Barthes’ drawings are rhythmic and ideosynchratic; resembling
Japanese calligraphy, hand drawn maps and the repetitive ‘carefree’
motifs of phonebook doodles. They are worlds away from the
patriarchal violence and big-business spectacle of abstract
expressionism. They also have a joyous exuberance of one delighting
in the properties of drawing materials. His marks seem as considered
yet unselfconcious as those to be found on pen testing pads in
stationary shops. His images, if one can call them that, are anything
but representational. His placement of marks suggest a flow of energy
and dialogue between them that draws our attention to the paper and
undermines traditional figure-ground relations. Yet as his works on
headed hotel paper suggest, his fetishism in the action of applying
ink to paper and mark marking, in these terms, becomes merely a way
of guiding the speed and flow of ink and the pressure of the hand.

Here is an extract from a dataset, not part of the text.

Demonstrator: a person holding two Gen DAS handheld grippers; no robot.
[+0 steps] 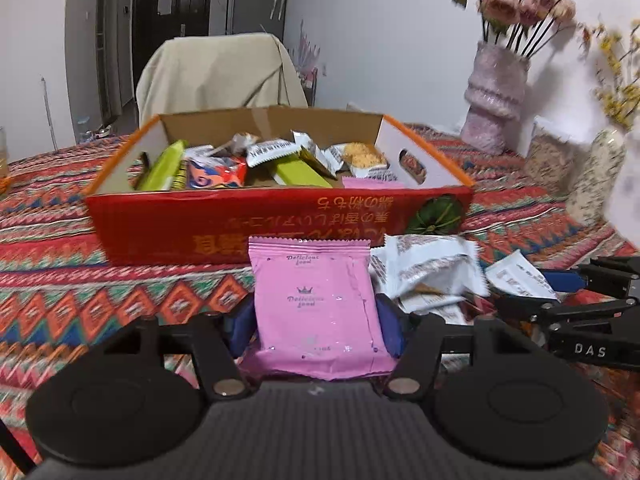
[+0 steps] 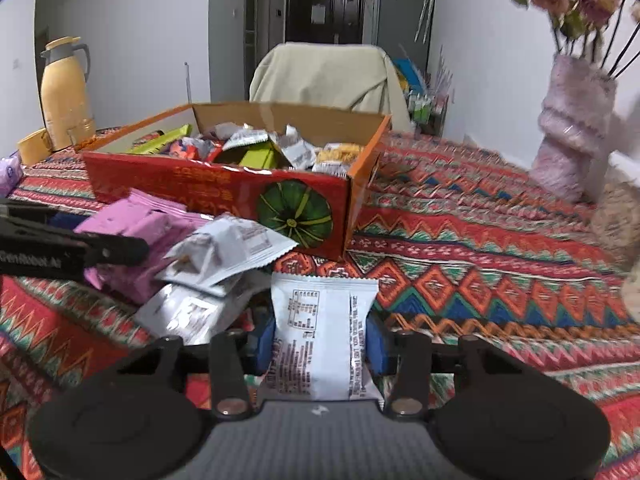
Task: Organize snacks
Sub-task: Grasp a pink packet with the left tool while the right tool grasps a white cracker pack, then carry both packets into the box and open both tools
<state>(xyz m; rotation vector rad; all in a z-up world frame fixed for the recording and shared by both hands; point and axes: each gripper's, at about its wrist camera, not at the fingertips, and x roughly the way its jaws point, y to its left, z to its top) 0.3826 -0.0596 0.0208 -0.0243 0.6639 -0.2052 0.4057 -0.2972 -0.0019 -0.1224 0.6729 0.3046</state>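
A pink snack packet (image 1: 316,308) stands upright between the blue pads of the left gripper (image 1: 316,328), clamped there; a white snack packet (image 2: 324,332) is pinched likewise in the right gripper (image 2: 322,344); more packets (image 2: 224,256) lie heaped just before the red box (image 2: 216,188) of snacks on the patterned tablecloth (image 2: 480,260).

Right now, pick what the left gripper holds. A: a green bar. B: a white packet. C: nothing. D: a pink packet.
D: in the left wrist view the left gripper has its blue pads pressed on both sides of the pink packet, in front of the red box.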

Therefore if these works are representations, they are traces of body
space, movement, muscle memory. Yet perhaps it is better to think of
them in the terms of the Situationists, as a détournement
of the image-making process. Barthes perverts the desire for
representation into a pleasurable act of what de Certeau terms
‘making do’ – a means of losing oneself in a meditative state;
a similataneous awakening of material consciouness and a putting
subjectivity to sleep.
Burgin’s
digital projections combine image and text or ‘intertitles’,
inserted between images. These include quotations from Barthes, Milan
Kundera and Philip
K. Dick. The
three of Burgin’s works included in the exhibition – one of which
was commissioned especially – use games engines to produce what he
term’s ‘moving stills’, which, whilst animated, explore images
through subtle shifts that elaborate Renaissance perspectival
techniques via impossible viewing points. Burgin suggest that in
terms of image-making and in the context of the gallery space, these
works are a development of the representational tradition of painting
rather than photography or film. Yet there is also a great emphasis
on breaking down the constraints of Renaissance illusionism. In
presenting the viewer with impossible viewpoints, Burgin provides a
post-corporeal vision that mirrors the transcendence of internet
technologies. Likewise
this disorientating reverie in the unpredictability of the text
disunifies and fragments subjectivity and dislocates Text
from
Work.
In other words it liberates the utterence from the speaker, the
signifier from the signified, the script from it’s institutionally
supported or authorial reading / writing. And what is left, Barthes
would describe as signifiance:
an
open and generative process of textual and inter-textual
potentiality. Burgin
brings texts together in open and contingent ways, yet prevents their
internal or cross pollination. He is the horticulturist that keeps
the bees from the flowers or removes their stamen or pistils;
neutering meaning and thus the fruition of Work. The Textual
pleasure, as Barthes calls it, comes from the oscillation between
familiarity and the shock of disorientation at the breakdown in
language; the lack of definable fruit. The opening up of desire
presents the vertiginous void beneath it. In this direction, Burgin
is more of a reader than a maker; a flirter with texts. His practice
becomes a pleasurable dance across a multiplicity of texts. He
touches the petals of a multitude of flowers, yet collects pollen
from none. In a sense, Burgin does not commit to knowing or being.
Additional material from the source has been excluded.